Aligning to cache line and knowing the cache line size

R

7

72

To prevent false sharing, I want to align each element of an array to a cache line. So first I need to know the size of a cache line, so I assign each element that amount of bytes. Secondly I want the start of the array to be aligned to a cache line.

I am using Linux and 8-core x86 platform. First how do I find the cache line size. Secondly, how do I align to a cache line in C. I am using the gcc compiler.

So the structure would be following for example, assuming a cache line size of 64.

element[0] occupies bytes 0-63
element[1] occupies bytes 64-127
element[2] occupies bytes 128-191

and so on, assuming of-course that 0-63 is aligned to a cache line.

Rival answered 2/9, 2011 at 9:43 Comment(4)
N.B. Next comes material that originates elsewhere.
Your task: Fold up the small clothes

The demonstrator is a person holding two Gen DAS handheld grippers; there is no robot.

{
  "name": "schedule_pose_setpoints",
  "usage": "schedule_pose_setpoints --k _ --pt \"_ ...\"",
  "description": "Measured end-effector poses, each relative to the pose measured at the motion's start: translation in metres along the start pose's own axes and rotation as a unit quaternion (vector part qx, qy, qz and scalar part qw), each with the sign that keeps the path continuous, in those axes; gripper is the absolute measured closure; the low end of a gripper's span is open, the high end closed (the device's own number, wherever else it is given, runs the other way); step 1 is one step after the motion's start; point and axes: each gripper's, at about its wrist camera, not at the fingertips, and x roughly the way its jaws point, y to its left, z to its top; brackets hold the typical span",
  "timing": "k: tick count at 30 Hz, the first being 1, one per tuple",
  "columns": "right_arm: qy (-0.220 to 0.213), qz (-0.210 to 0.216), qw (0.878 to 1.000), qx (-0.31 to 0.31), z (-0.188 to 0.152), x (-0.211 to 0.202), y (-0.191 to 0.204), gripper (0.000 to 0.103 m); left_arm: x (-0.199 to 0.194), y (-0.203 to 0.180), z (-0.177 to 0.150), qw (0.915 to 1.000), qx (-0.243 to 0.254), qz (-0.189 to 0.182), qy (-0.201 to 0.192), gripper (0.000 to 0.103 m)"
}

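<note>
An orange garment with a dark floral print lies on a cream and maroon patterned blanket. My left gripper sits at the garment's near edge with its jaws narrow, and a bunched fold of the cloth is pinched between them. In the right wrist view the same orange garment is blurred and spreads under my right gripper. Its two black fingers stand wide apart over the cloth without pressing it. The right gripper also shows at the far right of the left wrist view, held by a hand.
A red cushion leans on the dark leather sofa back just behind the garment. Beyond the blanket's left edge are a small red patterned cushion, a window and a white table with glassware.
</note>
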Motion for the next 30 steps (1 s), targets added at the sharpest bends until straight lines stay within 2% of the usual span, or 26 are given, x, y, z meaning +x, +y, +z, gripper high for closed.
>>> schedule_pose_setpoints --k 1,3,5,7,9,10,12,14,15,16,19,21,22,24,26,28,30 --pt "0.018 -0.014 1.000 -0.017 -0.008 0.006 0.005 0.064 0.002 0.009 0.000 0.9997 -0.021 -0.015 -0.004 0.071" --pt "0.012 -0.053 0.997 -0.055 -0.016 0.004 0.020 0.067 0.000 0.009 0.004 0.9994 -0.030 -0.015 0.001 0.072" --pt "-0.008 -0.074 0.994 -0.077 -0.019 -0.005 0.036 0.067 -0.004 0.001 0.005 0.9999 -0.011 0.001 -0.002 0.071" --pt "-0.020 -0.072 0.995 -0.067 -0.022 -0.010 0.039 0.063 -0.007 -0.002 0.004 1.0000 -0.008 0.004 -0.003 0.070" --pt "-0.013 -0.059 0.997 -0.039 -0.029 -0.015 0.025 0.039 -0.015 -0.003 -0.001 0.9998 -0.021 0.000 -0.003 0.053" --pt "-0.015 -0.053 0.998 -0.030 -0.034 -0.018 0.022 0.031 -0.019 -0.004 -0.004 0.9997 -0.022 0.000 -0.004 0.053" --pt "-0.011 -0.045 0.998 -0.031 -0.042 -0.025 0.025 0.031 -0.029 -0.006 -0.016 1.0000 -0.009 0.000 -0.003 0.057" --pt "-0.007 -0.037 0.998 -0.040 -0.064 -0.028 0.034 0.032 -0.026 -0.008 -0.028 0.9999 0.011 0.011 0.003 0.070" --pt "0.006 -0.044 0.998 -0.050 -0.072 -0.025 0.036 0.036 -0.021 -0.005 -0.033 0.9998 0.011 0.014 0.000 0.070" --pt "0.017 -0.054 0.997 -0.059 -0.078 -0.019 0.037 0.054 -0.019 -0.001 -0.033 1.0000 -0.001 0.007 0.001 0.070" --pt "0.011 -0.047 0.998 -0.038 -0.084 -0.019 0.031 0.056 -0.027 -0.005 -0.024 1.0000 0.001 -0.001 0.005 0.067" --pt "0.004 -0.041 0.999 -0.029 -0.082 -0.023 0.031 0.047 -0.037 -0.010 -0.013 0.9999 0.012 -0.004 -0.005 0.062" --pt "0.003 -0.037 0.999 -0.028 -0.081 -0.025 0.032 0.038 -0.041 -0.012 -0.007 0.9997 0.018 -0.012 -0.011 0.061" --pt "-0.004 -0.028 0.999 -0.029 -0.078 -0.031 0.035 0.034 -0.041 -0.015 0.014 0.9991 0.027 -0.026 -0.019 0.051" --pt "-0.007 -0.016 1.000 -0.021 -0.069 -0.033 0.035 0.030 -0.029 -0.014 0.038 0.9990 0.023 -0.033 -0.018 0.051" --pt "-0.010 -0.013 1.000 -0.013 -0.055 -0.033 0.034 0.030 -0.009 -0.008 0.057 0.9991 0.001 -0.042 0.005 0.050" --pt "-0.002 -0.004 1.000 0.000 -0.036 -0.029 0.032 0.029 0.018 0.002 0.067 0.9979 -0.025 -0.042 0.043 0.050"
Perhaps this can help: #795132 – Evocator 2/9, 2011 at 9:46

But it doesn't show how to align to a cache using gcc. – Rival 2/9, 2011 at 9:53

Possible duplicate of Programmatically get the cache line size? – Cecelia 16/3, 2017 at 7:56

It's not a bad idea to use a compile-time constant of 64 bytes as the cache-line size, so the compiler can bake that into functions that care about it. Making the compiler generate code for a runtime-variable cache line size could eat up some of the benefit of aligning things, especially in cases of auto-vectorization where it helps the compiler make better code if it knows a pointer is aligned to a cache line width (which is wider than the SIMD vector width). – Rebba 12/3, 2018 at 4:32

H

42

To know the sizes, you need to look it up using the documentation for the processor, afaik there is no programatic way to do it. On the plus side however, most cache lines are of a standard size, based on intels standards. On x86 cache lines are 64 bytes, however, to prevent false sharing, you need to follow the guidelines of the processor you are targeting (intel has some special notes on its netburst based processors), generally you need to align to 64 bytes for this (intel states that you should also avoid crossing 16 byte boundries).

To do this in C or C++ requires that you use the standard aligned_alloc function or one of the compiler specific specifiers such as __attribute__((aligned(64))) or __declspec(align(64)). To pad between members in a struct to split them onto different cache lines, you need on insert a member big enough to align it to the next 64 byte boundery

Historiographer answered 2/9, 2011 at 9:50 Comment(12)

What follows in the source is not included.